● Your instructions: The answer must be a single number: how many lines in this listing hold the word "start".

● Information supplied:
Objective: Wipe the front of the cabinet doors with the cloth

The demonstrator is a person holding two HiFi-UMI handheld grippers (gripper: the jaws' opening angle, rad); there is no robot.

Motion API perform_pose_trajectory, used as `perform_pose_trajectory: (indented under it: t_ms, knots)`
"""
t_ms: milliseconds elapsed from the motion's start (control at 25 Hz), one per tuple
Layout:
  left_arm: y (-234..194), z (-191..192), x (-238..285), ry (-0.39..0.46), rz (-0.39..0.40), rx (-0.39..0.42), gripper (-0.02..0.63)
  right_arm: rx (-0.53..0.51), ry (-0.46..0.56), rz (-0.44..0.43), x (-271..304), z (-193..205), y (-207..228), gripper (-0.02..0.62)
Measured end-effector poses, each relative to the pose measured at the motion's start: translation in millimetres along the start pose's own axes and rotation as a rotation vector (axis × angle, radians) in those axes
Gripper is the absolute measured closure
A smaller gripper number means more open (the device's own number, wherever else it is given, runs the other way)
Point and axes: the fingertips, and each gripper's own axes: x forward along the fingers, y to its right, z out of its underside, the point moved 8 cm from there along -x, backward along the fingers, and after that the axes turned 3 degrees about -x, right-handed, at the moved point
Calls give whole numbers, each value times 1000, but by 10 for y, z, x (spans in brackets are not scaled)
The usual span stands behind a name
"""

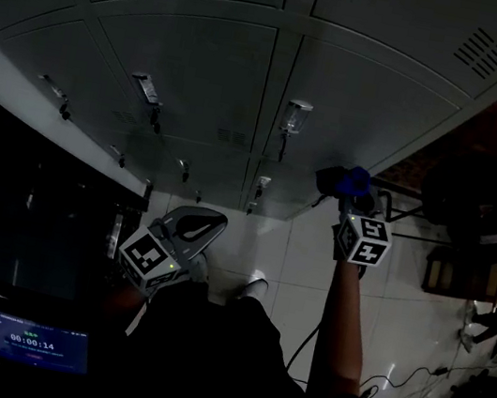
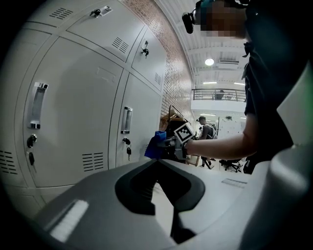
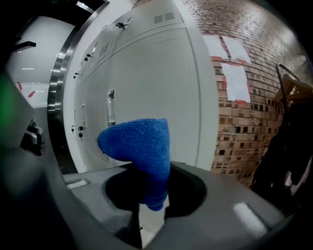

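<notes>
- Nearest, toward 7 o'clock in the head view, a small screen (image 1: pixel 31 341) glows in the dark and shows a timer.
- Just past it, also toward 7 o'clock, the left gripper (image 1: pixel 194 224) is held low by the person's body. In the left gripper view its jaws are pressed together with nothing between them.
- At 3 o'clock the person's bare arm (image 1: pixel 342 324) reaches forward with the right gripper (image 1: pixel 353 191). Its jaws are clamped on the blue cloth (image 3: pixel 139 144), which bulges out ahead of them in a rounded bunch.
- The cloth is right up by the front of the right-hand door, at 4 o'clock from that door's handle (image 1: pixel 297 114). I cannot tell whether it touches the metal.
- The cabinet doors (image 1: pixel 197 60) are plain grey metal with louvre vents, and a key (image 2: pixel 128 152) hangs from a lock.
- Beyond the cabinet's end is a brick wall (image 3: pixel 244 127) with paper sheets (image 3: pixel 235 80) stuck on it.
- Farthest, at 3 o'clock in the left gripper view, another person (image 2: pixel 208 133) stands in a bright hall.
</notes>
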Motion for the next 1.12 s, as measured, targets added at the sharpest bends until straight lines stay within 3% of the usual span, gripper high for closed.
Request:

● Solution: 2